For each line of the listing that includes the word "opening", show the whole line.

= Input data =
[Start of section]

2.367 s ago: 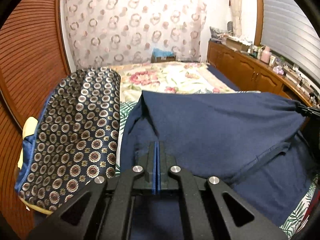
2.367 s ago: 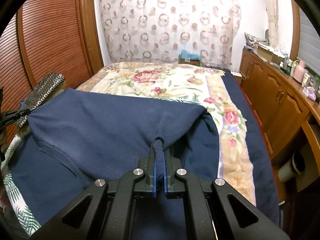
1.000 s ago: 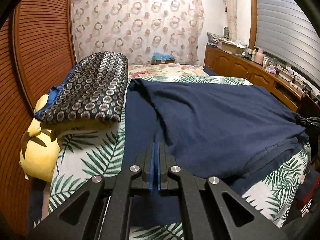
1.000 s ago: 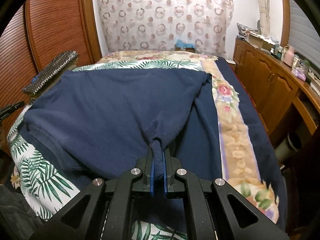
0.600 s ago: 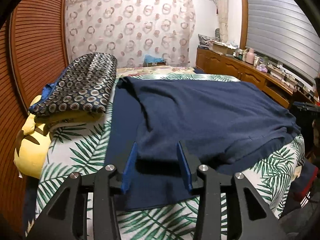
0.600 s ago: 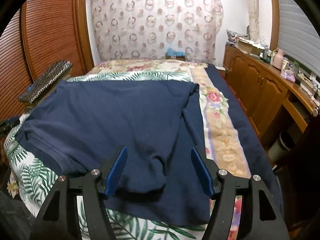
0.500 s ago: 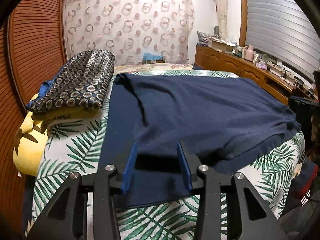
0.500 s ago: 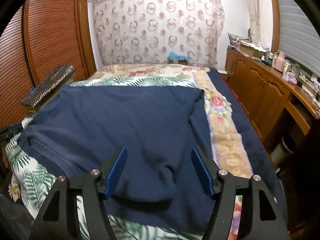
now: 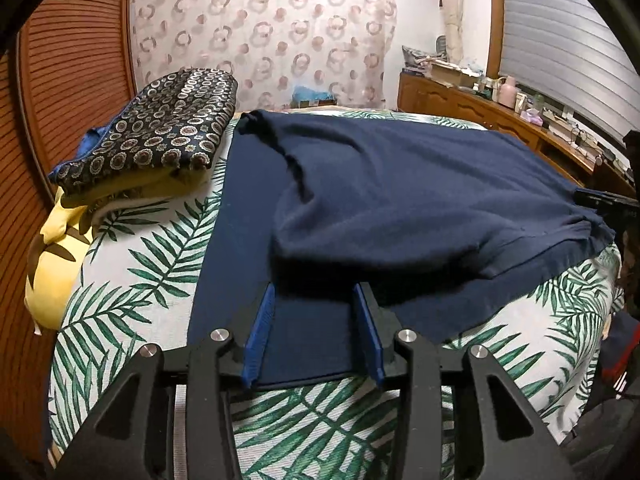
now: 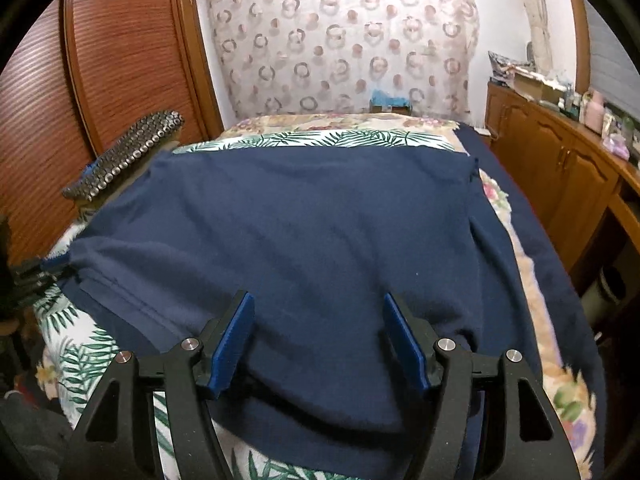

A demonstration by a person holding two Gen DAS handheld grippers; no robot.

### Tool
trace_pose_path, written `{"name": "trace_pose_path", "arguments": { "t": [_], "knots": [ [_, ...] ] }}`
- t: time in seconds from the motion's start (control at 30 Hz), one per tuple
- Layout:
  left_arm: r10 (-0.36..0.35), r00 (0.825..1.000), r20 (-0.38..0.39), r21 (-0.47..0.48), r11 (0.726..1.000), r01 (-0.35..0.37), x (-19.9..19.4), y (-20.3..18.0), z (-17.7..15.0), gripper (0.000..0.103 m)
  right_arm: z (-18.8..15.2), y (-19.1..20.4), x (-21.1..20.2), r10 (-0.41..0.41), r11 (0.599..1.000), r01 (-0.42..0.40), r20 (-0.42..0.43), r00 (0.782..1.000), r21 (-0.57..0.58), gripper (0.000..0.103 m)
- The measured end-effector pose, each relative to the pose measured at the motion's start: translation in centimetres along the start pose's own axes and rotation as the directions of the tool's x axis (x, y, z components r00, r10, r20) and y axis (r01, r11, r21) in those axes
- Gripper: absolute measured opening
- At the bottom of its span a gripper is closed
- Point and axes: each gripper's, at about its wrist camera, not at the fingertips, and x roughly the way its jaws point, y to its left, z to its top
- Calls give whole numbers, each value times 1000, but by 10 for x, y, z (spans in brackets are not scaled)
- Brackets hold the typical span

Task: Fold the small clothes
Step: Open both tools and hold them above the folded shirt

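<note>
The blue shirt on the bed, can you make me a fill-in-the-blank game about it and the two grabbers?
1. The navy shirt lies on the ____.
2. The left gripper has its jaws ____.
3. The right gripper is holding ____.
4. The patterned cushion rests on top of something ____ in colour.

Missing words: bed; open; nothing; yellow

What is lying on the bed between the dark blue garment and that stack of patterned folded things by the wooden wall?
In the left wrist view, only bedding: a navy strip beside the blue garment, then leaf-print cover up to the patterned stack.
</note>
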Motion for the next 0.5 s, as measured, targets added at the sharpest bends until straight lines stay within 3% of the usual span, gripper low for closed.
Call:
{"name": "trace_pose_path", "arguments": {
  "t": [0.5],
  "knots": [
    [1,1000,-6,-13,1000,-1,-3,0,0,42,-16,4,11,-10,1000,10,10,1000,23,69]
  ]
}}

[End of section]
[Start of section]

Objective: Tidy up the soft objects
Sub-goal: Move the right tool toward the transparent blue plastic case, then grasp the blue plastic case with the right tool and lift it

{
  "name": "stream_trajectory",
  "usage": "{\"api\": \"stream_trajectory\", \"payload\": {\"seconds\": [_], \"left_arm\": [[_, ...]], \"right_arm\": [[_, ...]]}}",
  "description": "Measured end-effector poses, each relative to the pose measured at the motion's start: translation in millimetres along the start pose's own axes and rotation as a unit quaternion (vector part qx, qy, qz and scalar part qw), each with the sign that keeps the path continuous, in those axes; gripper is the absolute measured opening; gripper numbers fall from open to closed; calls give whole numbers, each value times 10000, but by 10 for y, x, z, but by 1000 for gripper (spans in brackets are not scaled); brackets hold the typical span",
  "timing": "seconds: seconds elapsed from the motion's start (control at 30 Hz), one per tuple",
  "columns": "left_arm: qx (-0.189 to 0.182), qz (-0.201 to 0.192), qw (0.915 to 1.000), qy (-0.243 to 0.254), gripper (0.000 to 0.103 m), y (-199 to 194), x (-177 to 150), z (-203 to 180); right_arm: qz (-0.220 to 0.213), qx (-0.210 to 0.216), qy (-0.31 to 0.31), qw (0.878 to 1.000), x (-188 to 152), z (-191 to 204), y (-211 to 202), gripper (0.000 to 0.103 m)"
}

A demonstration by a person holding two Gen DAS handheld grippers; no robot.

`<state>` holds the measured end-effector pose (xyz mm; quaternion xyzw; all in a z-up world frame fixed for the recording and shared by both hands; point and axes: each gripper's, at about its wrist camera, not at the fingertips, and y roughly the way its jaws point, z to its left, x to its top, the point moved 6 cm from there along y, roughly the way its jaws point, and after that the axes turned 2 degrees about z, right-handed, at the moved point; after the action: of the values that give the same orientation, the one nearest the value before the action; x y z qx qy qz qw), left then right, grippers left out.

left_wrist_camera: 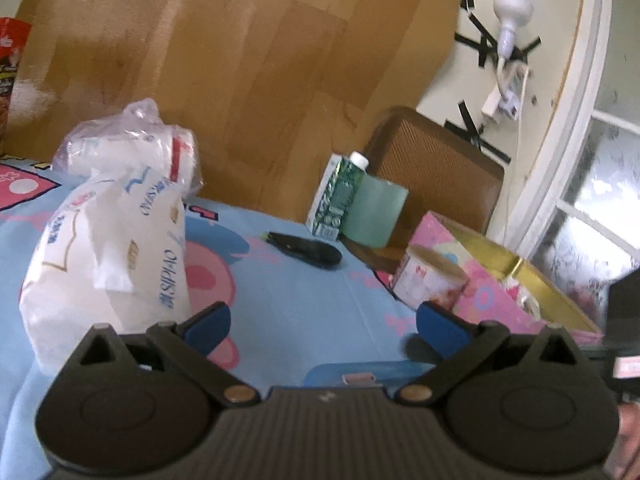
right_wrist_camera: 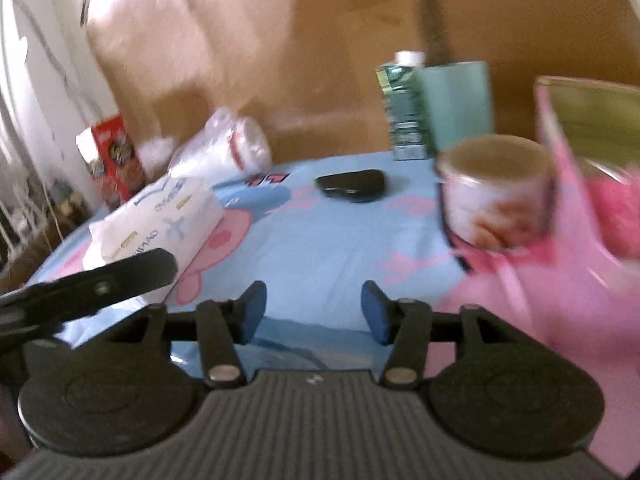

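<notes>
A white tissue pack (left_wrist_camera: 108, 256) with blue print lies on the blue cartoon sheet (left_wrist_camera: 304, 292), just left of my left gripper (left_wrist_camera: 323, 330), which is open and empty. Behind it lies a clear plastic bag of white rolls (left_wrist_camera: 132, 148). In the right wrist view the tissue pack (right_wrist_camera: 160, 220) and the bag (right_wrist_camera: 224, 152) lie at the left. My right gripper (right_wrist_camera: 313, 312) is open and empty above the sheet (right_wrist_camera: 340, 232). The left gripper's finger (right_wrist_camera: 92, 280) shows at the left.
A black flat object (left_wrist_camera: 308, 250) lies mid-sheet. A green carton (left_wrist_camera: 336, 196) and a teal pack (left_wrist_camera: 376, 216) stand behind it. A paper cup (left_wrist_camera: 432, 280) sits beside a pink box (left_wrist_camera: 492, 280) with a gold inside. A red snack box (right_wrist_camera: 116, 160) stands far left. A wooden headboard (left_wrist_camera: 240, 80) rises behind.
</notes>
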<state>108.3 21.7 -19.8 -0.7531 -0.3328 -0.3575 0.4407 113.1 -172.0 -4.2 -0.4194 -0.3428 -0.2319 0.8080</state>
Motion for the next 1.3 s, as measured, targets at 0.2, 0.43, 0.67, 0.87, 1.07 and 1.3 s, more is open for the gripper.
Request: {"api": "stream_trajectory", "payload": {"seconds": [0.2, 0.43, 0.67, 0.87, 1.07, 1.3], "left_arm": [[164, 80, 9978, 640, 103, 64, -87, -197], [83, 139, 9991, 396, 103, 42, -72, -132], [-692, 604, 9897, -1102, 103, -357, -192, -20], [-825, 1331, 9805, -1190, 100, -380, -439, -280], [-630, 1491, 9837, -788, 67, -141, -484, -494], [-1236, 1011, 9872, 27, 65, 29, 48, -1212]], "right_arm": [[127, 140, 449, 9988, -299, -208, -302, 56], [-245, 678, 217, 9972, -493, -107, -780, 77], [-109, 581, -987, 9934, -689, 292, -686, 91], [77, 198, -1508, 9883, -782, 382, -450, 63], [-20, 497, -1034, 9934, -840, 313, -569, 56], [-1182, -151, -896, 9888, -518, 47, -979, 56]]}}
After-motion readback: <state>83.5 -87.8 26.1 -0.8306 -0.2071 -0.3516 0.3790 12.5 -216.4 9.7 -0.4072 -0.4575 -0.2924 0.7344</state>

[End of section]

= Result =
- Gripper: absolute measured opening
  "description": "Measured end-effector poses, each relative to the pose measured at the motion's start: translation in millimetres along the start pose's own axes and rotation as a unit quaternion (vector part qx, qy, qz and scalar part qw), each with the sign that keeps the path continuous, in those axes; gripper is the absolute measured opening; gripper numbers fall from open to closed; calls give whole numbers, each value times 10000, but by 10 for y, x, z, but by 1000 for gripper (spans in brackets are not scaled); brackets hold the typical span",

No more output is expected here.